→ ACTIVITY: Copy out each line of the entries where the word "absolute" is present.

→ RECORDS PROVIDED:

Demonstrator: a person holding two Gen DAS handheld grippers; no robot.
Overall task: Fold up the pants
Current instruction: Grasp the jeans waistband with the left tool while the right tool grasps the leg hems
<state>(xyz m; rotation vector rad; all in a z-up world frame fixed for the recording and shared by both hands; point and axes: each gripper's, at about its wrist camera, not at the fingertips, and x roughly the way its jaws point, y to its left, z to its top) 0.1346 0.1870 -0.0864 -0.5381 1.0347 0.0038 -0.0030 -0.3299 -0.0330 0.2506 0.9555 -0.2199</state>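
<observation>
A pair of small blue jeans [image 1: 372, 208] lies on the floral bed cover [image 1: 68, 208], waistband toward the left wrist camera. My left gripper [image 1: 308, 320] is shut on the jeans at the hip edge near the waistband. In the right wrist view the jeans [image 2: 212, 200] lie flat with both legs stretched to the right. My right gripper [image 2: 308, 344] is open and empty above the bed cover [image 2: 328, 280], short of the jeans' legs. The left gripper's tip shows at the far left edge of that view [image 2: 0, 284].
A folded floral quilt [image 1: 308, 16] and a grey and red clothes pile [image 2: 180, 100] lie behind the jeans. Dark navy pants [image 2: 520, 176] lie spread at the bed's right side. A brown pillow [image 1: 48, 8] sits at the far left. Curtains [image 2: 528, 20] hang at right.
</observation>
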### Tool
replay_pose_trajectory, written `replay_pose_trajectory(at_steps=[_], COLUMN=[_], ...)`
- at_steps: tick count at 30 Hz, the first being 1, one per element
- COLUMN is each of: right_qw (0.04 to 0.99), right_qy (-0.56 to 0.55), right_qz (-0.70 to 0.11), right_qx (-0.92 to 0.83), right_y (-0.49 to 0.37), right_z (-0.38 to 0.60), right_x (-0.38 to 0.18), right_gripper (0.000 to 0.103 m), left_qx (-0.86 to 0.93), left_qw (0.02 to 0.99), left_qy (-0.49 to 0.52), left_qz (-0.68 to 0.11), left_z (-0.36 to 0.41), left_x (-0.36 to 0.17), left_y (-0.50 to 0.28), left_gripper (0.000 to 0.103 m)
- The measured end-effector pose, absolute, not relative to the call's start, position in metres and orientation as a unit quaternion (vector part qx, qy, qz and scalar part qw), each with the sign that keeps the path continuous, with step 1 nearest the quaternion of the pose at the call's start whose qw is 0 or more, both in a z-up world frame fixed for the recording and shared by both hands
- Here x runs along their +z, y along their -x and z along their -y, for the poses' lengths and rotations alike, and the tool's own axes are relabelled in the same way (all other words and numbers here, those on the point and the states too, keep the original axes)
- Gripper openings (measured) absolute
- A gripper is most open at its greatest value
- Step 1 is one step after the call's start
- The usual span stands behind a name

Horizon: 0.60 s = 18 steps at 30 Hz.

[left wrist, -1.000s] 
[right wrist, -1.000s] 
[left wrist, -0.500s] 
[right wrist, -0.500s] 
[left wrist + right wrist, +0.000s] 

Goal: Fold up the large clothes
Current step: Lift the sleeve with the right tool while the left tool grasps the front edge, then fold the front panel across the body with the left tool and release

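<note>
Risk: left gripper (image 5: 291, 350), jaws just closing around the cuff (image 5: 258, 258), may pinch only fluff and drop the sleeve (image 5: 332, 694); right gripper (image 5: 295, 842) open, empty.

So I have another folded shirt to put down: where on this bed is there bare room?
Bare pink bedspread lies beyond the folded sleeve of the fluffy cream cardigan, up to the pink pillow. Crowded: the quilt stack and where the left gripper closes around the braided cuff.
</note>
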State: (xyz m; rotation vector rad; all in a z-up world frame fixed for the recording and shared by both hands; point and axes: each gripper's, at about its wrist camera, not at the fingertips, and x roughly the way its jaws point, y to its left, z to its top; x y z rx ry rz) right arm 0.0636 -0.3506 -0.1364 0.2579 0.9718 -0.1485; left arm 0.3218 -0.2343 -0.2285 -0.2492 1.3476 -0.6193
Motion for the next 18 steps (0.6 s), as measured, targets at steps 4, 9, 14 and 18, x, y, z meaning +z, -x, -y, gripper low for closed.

→ OUTPUT OF THE EXERCISE:
- The measured end-effector pose, absolute, not relative to the call's start, position in metres and orientation as a unit quaternion (vector part qx, qy, qz and scalar part qw), each with the sign that keeps the path continuous, with step 1 nearest the quaternion of the pose at the call's start whose qw is 0 or more, both in a z-up world frame fixed for the recording and shared by both hands
- Gripper openings (measured) absolute

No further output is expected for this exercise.